While researching excursions for the Amalfi Coast, where the ship was going to port, I was immediately drawn to Pompeii. As I kept reading about what to do, I read a few articles stating that Herculaneum was really better than Pompeii. There were no ship excursions that included the two of them, so we looked into hiring a private tour guide and transportation. It wasn’t that expensive when divided among five of us, and we went at our pace. This ended up being a real plus because one of the women had a bad case of pneumonia the winter before and couldn’t walk a lot, I had hurt myself in Florence and was coming off my knee surgery, and my son had broken his foot around the end of May. I can’t stress enough the advantage we had of a private tour in this port.
It was a gorgeous drive of about an hour from where the ship was berthed to Pompeii. We chose to do that first.
Pompeii is an amazing experience. There is nothing in the world like it. There is no place you can go that will be able to replicate the experience. Our tour guide didn’t have the headsets for us, but we walked together as a group and she answered all our questions. She would ask us if we were interested in seeing certain things and bring us to that.
I was amazed to learn that this was once a port city. The entrance we walked in was once where boats docked. All of the land between there and the sea was filled in when Mount Vesuvius erupted.
What was preserved there was amazing, both inside and out. The black structure on the lower left (above) is the original wood that was in this building that was scorched and remained intact and was petrified. The forms of people came from the pyroclastic flow enveloping them as they perished, and then once archaeologists began excavation the site, they would find these pockets where people had one been and fill them in to recreate the form of the person.
There is still digging going on at Pompeii and more and more artifacts being found.
Pompeii was crowded. We exited the archaeological park and had lunch at a pizza place just outside the exit.

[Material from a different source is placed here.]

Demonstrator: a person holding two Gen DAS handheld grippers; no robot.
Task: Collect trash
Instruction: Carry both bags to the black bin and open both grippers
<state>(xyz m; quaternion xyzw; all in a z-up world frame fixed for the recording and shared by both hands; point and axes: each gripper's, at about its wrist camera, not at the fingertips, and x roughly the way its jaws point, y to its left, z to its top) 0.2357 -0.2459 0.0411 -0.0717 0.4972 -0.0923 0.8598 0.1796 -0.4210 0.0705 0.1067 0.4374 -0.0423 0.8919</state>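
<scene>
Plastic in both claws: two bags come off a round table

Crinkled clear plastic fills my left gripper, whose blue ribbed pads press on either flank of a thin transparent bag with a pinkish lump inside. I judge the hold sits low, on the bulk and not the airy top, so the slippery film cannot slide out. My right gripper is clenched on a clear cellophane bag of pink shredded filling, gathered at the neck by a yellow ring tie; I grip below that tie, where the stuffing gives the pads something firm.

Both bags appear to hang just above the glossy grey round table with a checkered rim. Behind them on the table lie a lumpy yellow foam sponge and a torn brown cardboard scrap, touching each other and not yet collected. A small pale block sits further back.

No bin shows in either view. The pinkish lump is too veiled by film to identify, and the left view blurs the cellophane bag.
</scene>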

We bought our tour guide lunch and sat with her as well. It was really great to be able to enjoy a casual lunch and talk with the tour guide in a small group. I bought Limoncello at the Pompeii gift shop.
Herculaneum is the real gem, though. This city was on the Mediterranean and had a lot of shipping when Mount Vesuvius erupted. The town itself was a retreat for the Roman elite and was a wealthier city. It was preserved more intact than Pompeii and with more detail. It was also just about empty compared to all of the people at Pompeii.

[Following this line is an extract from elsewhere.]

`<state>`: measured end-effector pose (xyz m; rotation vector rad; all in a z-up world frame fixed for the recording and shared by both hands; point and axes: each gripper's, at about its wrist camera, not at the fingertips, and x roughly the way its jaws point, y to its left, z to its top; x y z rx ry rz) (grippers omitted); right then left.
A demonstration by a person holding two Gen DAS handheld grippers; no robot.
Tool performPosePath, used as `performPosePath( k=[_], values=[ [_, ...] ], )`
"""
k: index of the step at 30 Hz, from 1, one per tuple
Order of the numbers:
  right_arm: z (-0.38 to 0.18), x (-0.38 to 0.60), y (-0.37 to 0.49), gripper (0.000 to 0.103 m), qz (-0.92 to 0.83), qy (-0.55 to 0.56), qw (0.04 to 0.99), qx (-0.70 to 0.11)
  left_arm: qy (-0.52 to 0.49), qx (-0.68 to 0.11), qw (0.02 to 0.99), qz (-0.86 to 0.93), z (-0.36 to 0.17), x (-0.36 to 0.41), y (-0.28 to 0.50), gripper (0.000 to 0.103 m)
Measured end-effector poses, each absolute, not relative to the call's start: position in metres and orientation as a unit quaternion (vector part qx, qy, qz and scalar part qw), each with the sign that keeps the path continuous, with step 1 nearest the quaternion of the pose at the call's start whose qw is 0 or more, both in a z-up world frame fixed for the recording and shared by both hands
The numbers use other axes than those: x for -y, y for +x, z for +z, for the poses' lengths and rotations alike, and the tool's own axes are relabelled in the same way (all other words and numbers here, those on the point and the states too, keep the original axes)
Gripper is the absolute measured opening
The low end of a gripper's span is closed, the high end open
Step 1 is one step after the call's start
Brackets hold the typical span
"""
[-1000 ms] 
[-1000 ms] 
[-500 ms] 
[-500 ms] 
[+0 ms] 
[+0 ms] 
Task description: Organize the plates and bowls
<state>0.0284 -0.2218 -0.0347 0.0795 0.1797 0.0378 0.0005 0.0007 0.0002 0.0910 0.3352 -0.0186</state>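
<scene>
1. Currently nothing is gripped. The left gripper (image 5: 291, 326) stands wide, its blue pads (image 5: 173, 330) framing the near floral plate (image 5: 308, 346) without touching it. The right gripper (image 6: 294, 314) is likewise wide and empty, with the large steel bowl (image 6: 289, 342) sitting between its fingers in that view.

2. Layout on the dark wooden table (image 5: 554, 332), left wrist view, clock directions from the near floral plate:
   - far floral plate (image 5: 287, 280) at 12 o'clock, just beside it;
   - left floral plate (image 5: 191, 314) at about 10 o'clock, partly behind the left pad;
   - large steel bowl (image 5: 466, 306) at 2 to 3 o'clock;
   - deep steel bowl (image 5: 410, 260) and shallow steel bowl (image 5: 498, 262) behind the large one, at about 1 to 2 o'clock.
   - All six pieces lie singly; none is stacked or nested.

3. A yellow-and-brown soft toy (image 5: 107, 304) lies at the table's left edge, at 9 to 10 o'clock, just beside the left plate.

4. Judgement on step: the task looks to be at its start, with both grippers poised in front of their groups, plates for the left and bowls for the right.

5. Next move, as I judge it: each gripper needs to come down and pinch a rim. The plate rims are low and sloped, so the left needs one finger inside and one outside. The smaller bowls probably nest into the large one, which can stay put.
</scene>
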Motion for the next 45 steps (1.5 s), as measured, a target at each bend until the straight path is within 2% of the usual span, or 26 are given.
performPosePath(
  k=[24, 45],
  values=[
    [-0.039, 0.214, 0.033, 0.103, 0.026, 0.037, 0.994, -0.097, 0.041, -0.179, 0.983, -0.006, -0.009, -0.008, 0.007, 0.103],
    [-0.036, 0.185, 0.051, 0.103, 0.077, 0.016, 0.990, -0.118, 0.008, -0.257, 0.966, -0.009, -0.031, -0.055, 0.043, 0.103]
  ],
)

When the volcano erupted, the people of Herculaneum ran to the boat sheds looking for boats to save them. These are actual human skeletal remains that are in this area.
It was fascinating to walk through here. Our tour guide showed us the various buildings and told us what had been there at one time. We saw bathhouses and brothels; bakeries and homes. It was like we had the place all to ourselves; there were so few people here.
I know I seem to be saying it all the time, but this was an incredible tour that I wouldn’t have wanted to miss. I’d gladly go back to this area and explore more. Our other friends toured Sorrento and it’s just a stunning area all around.